When a line of the records below contains the string "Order", copy that whole line.

Records from a collection
::::
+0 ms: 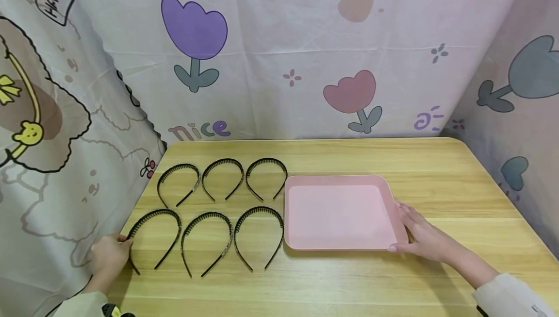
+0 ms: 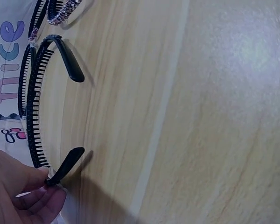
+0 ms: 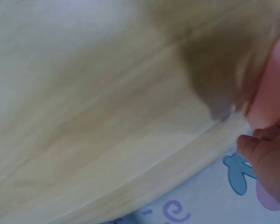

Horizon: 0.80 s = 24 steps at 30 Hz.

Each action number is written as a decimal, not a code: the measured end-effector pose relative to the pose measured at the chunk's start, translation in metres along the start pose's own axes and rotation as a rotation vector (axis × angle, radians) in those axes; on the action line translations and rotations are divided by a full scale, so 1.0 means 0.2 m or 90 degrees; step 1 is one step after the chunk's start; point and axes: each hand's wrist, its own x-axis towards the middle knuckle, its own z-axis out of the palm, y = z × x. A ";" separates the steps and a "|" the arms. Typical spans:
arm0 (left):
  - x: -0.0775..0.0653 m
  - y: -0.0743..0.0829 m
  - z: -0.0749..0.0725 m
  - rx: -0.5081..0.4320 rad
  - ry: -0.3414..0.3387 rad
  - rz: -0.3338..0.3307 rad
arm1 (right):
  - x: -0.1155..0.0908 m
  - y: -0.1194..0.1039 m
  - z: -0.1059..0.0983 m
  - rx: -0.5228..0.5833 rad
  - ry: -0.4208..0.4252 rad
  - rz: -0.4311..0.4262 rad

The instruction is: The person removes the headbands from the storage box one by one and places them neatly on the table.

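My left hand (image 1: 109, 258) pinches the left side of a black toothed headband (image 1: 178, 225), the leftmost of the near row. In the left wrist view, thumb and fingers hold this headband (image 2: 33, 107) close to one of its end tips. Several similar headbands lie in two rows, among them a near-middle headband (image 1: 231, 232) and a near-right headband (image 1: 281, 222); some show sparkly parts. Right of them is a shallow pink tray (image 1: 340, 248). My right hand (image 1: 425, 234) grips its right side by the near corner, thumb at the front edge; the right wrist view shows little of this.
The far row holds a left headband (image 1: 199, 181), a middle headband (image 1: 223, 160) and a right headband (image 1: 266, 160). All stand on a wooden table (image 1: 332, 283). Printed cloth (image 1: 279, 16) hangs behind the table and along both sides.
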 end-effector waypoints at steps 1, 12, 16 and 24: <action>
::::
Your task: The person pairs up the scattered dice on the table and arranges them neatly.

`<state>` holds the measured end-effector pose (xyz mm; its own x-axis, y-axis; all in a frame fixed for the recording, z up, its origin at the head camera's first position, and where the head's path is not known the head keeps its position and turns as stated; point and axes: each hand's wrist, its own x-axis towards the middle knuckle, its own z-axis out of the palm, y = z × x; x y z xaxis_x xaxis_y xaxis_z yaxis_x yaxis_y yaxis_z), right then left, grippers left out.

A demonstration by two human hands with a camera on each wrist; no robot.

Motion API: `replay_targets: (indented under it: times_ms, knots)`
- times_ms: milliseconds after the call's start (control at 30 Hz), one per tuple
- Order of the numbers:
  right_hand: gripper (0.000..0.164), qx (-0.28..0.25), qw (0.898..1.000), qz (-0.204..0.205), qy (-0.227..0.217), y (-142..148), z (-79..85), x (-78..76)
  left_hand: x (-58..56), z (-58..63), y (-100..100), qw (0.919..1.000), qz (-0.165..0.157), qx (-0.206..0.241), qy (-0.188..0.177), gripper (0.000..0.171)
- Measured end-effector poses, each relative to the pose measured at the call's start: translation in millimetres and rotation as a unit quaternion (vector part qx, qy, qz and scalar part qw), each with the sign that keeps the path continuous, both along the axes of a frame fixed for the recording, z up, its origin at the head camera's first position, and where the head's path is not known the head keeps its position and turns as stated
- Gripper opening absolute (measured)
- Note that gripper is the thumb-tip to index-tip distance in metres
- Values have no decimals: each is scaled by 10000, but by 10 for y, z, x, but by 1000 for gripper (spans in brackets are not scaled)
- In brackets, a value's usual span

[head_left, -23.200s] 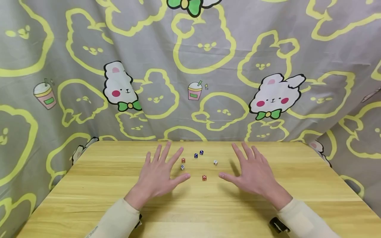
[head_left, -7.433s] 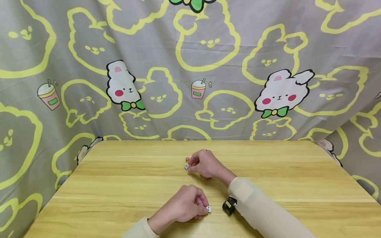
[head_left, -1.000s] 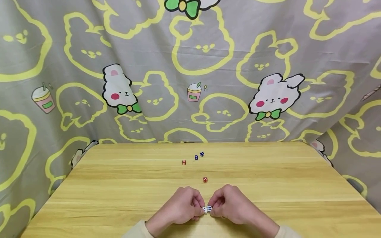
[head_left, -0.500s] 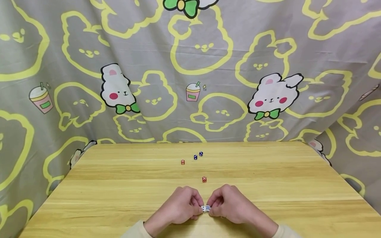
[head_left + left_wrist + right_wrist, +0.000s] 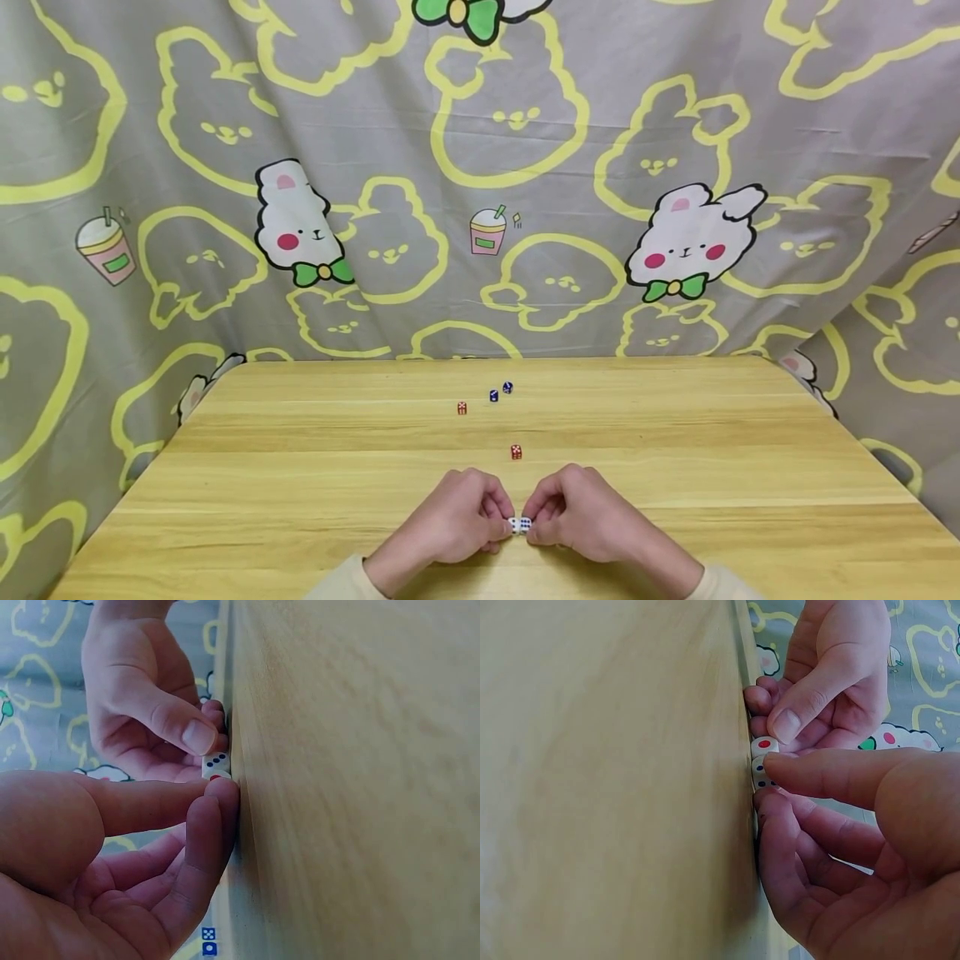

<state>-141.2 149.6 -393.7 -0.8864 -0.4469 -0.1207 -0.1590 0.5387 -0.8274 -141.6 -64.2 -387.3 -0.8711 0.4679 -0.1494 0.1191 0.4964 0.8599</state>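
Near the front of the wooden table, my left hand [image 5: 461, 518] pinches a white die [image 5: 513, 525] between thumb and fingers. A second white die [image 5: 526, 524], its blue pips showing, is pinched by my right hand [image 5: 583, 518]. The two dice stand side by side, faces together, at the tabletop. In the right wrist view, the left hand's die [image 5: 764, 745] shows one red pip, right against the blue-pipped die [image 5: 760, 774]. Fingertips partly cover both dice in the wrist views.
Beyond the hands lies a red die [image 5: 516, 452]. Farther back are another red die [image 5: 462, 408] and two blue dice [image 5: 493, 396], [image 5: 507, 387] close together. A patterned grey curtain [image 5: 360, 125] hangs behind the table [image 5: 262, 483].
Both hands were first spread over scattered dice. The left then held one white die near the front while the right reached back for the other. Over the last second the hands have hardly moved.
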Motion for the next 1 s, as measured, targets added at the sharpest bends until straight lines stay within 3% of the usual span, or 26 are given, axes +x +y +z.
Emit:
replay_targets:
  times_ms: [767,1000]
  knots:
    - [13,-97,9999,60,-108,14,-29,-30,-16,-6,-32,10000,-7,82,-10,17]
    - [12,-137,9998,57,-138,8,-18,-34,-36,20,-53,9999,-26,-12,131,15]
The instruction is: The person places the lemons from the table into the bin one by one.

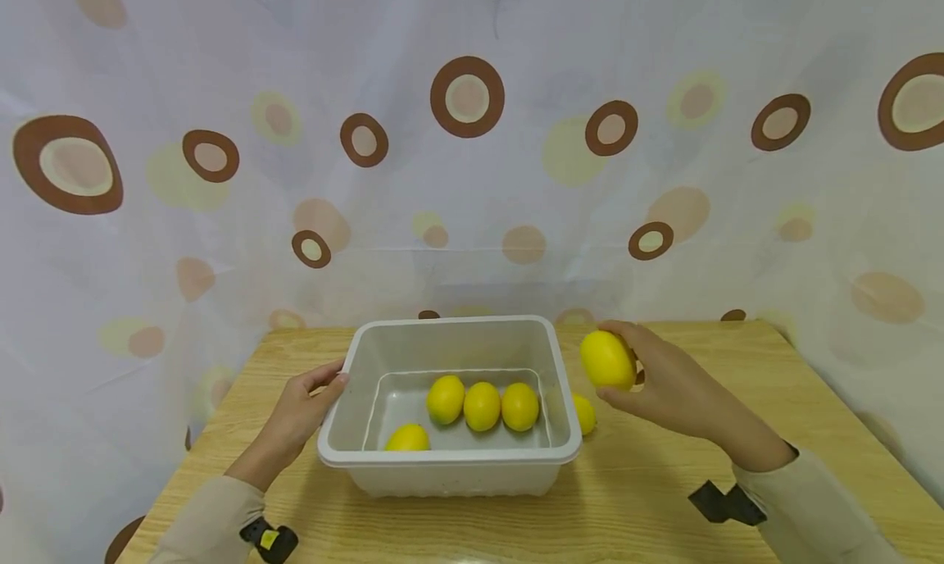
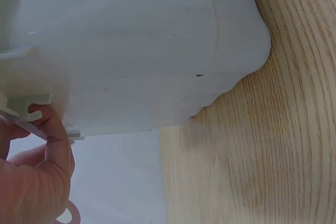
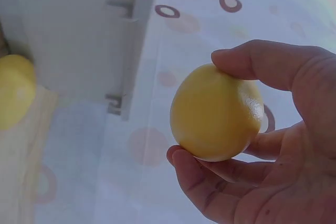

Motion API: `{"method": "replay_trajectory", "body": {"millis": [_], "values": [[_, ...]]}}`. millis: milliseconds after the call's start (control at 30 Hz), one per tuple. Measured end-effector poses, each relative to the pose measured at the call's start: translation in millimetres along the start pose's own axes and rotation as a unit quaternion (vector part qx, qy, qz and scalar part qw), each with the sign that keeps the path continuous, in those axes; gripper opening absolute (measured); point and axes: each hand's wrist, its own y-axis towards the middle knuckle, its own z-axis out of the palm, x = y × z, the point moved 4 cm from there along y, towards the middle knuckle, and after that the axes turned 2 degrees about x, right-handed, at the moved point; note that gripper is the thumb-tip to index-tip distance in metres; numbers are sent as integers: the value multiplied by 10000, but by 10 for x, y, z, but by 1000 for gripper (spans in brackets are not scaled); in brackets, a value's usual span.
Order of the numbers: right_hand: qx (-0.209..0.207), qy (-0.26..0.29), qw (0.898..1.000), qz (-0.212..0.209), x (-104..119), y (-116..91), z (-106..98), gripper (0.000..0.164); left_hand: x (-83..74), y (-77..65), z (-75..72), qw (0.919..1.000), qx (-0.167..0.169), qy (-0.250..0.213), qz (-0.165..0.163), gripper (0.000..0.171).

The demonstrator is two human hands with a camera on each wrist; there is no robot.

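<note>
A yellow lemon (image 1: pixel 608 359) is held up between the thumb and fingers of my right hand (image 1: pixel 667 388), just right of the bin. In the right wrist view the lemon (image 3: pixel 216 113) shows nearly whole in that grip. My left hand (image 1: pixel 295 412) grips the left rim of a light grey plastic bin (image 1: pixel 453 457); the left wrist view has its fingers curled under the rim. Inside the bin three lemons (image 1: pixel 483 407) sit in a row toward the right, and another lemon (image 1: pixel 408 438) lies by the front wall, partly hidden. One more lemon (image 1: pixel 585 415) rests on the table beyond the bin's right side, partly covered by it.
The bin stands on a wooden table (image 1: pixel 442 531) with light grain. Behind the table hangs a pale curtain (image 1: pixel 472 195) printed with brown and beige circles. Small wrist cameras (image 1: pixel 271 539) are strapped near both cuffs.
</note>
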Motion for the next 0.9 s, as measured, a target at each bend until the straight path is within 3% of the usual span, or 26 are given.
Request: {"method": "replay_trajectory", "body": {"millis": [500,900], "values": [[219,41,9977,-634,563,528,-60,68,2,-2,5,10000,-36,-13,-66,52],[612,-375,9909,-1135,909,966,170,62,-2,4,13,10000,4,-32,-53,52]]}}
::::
• RESPONSE AREA
- Order of the numbers:
Order of the numbers: right_hand: qx (-0.209..0.207), qy (-0.26..0.29), qw (0.898..1.000), qz (-0.212..0.209), x (-104..119), y (-116..91), z (-106..98), gripper (0.000..0.164); left_hand: x (-83..74), y (-77..65), z (-75..72), qw (0.919..1.000), qx (-0.167..0.169), qy (-0.250..0.213), qz (-0.165..0.163), gripper (0.000..0.171).

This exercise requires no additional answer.